In a way, these stories are quite classical: in terms of imagery and content they are much closer to Lovecraft than to, say, Stephen King. As for their language, it is as gothic as Lovecraft’s, even though it is subtle, restrained and economical, where Lovecraft is always textually excessive. This may seem almost oxymoronic (how can something subtle and restrained be the slightest bit like Lovecraft?), but it is the best I can do. Put it this way: sentence by sentence and metaphor by metaphor, Ligotti’s language is heightened in much the same way that Lovecraft’s is. But where Lovecraft will typically write:
“Animal fury and orgiastic license here whipped themselves to demoniac heights by howls and squawking ecstasies that tore and reverberated through those nighted woods like pestilential tempests from the gulfs of hell”
(– which is admittedly one of my favorite sentences in the English language),
Ligotti tends rather towards a sort of hyperbolic understatement (to desperately use another oxymoron), e.g.:
“He is still kneeling before the coffin as his features begin to undergo the ravages of various, obviously conflicting, phases of feeling. Eyes, mouth, the whole facial structure is called upon to perform gruesome acrobatics of expression.”
These sentences describe extremity, but hold back from it at the same time.
Ligotti’s themes are aesthetic and metaphysical, and here he is nothing like Lovecraft. There are no Cthulhus, no fish-people from Innsmouth, in Ligotti’s universe; no Lovecraftian dread of the Other. But neither is Ligotti’s dread psycho-cultural, in the manner of King and most mainstream horror.
Ligotti’s horror rather points depressively inward, to a claustrophobic, suffocating zone, where there is no longer any outside or Other, but where equally there is no more self, no more identity, no more culture. Many of his stories are written in the first person, with rather fussy and self-conscious narrators; but these narrators (as well as the protagonists of the stories written in the third person) are unmade by a metamorphosis that empties them of themselves, gives them over to forces of chaos and entropy, but usually without granting them the release of complete dissolution.

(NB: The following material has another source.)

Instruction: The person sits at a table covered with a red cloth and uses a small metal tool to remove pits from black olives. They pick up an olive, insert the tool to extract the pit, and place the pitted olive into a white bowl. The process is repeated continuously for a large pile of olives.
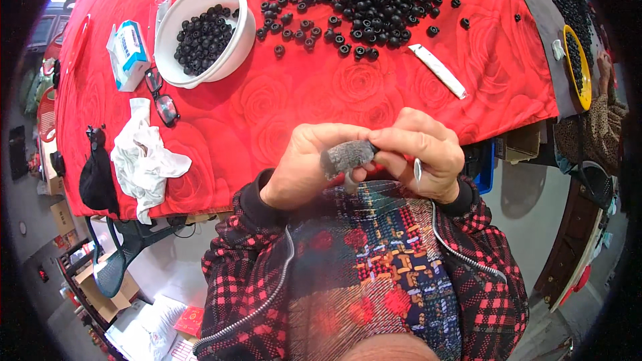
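Note:
Both of my hands meet in front of my chest, just off the table's near edge. My left hand [301, 164] is closed, with a worn grey fabric finger cover [349, 156] around one finger. At the tip of that cover a small black part [374, 150], mostly hidden, is pinched between the fingers of both hands. My right hand [428, 154] is closed too, and a small silvery blade-like tool [418, 171] sticks out between its fingers. Beyond my hands, a heap of small round black parts [361, 7] with hollow centres covers the far middle of the table.
A white bowl [244, 33] with black parts stands at the far left. Near it are a blue-and-white box [129, 57], eyeglasses [164, 103] and a white cloth [144, 160]. A white slim packet [438, 71] lies right on the red tablecloth [261, 103]. A yellow-rimmed basket [586, 87] is farther right.

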Demonstrator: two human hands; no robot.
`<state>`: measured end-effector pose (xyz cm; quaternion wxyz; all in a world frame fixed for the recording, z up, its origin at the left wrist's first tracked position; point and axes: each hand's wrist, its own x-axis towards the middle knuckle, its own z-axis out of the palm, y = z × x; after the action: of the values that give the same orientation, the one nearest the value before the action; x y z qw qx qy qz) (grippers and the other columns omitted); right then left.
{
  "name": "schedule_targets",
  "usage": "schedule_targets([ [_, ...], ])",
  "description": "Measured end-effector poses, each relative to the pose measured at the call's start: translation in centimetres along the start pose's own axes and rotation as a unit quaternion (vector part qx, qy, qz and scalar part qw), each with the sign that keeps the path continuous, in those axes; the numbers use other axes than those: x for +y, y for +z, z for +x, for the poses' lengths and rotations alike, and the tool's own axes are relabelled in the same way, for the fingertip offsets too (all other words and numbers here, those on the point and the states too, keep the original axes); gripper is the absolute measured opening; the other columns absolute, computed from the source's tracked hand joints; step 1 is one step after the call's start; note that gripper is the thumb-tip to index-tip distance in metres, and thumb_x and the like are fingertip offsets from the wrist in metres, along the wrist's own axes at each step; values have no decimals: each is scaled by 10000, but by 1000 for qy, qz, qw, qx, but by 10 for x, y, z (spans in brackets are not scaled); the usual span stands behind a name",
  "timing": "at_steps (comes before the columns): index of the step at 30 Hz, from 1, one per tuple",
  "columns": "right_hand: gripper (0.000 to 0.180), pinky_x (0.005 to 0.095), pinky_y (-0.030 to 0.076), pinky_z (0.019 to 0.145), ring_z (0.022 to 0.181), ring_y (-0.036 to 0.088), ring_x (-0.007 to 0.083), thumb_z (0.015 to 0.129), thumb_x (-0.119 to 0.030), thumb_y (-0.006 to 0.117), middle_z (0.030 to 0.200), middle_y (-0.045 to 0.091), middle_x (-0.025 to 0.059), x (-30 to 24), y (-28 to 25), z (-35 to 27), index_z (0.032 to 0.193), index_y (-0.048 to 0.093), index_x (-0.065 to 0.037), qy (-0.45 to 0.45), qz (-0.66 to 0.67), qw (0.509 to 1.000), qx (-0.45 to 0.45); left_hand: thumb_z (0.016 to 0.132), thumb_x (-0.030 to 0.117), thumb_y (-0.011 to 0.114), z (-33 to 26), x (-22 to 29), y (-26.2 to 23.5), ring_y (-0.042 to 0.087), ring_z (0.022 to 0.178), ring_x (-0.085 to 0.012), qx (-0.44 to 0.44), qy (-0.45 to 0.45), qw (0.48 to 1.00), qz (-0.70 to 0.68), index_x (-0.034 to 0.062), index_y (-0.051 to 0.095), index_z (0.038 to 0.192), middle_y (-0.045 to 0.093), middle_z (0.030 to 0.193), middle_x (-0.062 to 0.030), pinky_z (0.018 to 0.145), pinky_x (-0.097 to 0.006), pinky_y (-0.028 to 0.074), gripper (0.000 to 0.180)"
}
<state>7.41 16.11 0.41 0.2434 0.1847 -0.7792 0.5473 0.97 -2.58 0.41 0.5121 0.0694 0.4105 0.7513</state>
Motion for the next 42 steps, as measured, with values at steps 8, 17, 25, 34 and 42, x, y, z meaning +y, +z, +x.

They do not come face to face with some ultimate reality, but rather with a sort of unreality that (sometimes slowly but surely, other times with a disturbing rapidity) corrodes away all foundations, all points of reference, all solidity, to leave behind a kind of photographic negative of what Giorgio Agamben calls whatever-being: something without qualities, without any distinguishing marks, but only the dread of (in)distinction itself:
“These screams, the ones from beyond the door at the top of the stairs, belong only to a dummy who now feels warm drops of blood sliding thickly over his lacquered cheeks, and who has been left — alone and alive — in the shadows of an abandoned loft.”

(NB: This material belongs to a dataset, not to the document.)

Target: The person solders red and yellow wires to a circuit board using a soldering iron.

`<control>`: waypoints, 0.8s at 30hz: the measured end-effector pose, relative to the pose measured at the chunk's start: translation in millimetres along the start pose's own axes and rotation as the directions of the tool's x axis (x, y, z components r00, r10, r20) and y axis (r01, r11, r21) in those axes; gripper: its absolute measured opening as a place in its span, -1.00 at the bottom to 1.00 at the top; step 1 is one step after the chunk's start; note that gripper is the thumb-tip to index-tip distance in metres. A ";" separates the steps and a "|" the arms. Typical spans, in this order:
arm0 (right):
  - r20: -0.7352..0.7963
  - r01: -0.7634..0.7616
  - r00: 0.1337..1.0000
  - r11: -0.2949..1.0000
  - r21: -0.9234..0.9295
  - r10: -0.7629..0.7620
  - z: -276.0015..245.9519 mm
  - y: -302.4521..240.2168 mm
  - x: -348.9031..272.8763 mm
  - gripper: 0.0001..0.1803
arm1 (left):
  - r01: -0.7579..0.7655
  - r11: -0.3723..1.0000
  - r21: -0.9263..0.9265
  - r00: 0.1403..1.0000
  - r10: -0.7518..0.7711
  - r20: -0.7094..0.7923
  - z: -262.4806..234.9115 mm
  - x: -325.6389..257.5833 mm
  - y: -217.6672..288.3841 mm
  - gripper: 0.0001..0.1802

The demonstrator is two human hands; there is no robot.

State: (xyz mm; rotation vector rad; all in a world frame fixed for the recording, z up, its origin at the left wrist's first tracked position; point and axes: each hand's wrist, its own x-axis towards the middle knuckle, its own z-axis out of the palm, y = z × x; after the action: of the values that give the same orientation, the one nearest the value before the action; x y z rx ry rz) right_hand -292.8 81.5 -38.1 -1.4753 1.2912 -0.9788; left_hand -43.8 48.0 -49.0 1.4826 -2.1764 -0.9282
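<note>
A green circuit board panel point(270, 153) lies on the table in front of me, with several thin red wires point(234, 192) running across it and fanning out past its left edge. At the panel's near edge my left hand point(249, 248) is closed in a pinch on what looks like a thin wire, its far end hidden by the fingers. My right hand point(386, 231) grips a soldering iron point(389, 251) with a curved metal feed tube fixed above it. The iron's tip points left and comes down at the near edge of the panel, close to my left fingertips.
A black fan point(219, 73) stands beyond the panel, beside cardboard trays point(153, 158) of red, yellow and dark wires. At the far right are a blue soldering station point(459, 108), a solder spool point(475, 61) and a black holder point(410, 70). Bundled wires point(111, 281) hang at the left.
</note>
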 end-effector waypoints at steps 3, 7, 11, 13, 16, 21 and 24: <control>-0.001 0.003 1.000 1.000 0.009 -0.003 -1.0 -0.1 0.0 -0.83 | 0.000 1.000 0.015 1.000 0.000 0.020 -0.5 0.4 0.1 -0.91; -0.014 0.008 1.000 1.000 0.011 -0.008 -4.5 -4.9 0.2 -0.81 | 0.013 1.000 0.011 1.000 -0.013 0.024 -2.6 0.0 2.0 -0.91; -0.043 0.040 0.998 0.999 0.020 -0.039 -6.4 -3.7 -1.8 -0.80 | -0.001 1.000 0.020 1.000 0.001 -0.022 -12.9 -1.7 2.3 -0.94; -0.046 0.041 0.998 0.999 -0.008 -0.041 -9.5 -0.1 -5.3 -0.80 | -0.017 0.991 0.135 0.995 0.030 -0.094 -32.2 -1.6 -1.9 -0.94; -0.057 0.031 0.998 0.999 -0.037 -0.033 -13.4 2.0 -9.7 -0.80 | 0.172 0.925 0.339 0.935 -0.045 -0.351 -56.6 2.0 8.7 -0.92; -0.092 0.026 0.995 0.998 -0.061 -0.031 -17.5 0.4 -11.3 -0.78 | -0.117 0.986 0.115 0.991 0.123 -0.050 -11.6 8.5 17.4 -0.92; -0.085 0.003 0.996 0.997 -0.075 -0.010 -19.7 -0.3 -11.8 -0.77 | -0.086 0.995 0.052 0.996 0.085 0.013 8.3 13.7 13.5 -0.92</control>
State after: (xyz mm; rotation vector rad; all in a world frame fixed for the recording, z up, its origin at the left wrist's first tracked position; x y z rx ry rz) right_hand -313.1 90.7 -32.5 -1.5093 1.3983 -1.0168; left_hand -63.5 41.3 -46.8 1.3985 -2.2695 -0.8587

Ligotti’s stories are like little time bombs: they are creepy when you first read them, but their profounder effects of estrangement only become apparent later, when you reflect back on them, and find their contours troublingly difficult to grasp.

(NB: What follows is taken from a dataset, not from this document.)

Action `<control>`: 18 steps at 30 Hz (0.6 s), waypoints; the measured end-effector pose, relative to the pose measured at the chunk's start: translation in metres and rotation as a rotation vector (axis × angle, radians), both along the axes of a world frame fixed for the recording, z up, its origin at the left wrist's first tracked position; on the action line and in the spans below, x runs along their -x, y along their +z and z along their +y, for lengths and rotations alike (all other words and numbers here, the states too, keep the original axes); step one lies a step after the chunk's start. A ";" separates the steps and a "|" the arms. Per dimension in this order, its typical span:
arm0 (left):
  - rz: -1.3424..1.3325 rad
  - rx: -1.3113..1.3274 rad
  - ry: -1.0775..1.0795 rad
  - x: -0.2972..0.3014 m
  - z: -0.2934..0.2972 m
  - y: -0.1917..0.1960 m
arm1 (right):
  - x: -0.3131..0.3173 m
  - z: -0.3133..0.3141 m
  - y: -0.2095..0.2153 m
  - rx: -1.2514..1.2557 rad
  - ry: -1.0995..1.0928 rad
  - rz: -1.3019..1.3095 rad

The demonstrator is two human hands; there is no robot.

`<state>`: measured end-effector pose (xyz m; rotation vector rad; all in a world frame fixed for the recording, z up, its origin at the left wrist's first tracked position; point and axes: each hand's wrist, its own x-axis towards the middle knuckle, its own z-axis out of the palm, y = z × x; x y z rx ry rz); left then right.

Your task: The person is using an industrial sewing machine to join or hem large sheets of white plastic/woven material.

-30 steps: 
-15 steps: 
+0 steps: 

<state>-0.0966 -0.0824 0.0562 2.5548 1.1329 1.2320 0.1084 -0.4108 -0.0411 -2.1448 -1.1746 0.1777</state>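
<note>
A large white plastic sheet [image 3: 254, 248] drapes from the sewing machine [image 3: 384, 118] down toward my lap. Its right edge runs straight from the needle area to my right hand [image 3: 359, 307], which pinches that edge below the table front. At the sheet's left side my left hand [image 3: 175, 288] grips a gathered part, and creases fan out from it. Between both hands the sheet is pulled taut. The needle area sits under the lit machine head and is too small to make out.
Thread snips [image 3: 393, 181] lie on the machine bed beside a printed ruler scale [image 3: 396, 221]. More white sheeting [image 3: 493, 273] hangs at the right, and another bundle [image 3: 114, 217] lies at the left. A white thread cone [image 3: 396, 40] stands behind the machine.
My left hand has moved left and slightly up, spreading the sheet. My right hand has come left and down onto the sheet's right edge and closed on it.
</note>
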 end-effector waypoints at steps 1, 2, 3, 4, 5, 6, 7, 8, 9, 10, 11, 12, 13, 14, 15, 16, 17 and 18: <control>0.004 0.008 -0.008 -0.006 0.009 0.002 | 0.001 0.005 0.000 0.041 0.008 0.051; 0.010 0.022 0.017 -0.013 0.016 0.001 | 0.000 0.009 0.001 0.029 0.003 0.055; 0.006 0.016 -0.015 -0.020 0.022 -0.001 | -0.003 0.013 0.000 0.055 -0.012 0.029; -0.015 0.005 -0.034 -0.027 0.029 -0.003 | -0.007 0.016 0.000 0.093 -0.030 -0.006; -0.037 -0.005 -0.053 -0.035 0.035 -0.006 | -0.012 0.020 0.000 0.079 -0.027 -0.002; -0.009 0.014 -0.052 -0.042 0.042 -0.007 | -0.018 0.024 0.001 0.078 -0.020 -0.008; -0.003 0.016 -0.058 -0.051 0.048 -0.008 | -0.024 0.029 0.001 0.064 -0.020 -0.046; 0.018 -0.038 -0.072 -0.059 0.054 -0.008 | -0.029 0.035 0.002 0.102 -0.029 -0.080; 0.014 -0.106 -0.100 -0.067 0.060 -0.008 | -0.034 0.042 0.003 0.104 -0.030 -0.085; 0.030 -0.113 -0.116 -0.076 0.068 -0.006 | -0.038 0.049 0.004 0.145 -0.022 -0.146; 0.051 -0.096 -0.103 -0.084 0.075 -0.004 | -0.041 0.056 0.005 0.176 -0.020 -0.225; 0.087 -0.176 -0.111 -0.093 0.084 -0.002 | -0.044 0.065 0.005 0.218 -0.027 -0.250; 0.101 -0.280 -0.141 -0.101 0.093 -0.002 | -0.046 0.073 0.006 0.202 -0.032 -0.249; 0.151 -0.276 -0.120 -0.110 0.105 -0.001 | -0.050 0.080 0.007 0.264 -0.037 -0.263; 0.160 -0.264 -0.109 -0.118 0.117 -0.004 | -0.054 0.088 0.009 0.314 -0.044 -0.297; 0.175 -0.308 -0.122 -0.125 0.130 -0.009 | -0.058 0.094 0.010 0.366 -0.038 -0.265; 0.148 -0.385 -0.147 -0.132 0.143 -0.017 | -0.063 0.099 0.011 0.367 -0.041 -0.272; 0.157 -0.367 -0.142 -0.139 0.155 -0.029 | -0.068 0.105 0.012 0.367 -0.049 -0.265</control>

Horror is a genre that tends to be beset, more than others even, by uninteresting repetition. (Think how often Poe, or Lovecraft, or George Romero, has simply been imitated, time and time again). Against this general tendency, I think that Ligotti is the most original horror writer of the last twenty or thirty years (and perhaps longer). Only Kathe Koja, who apparently is no longer writing horror, even comes close in terms of originality).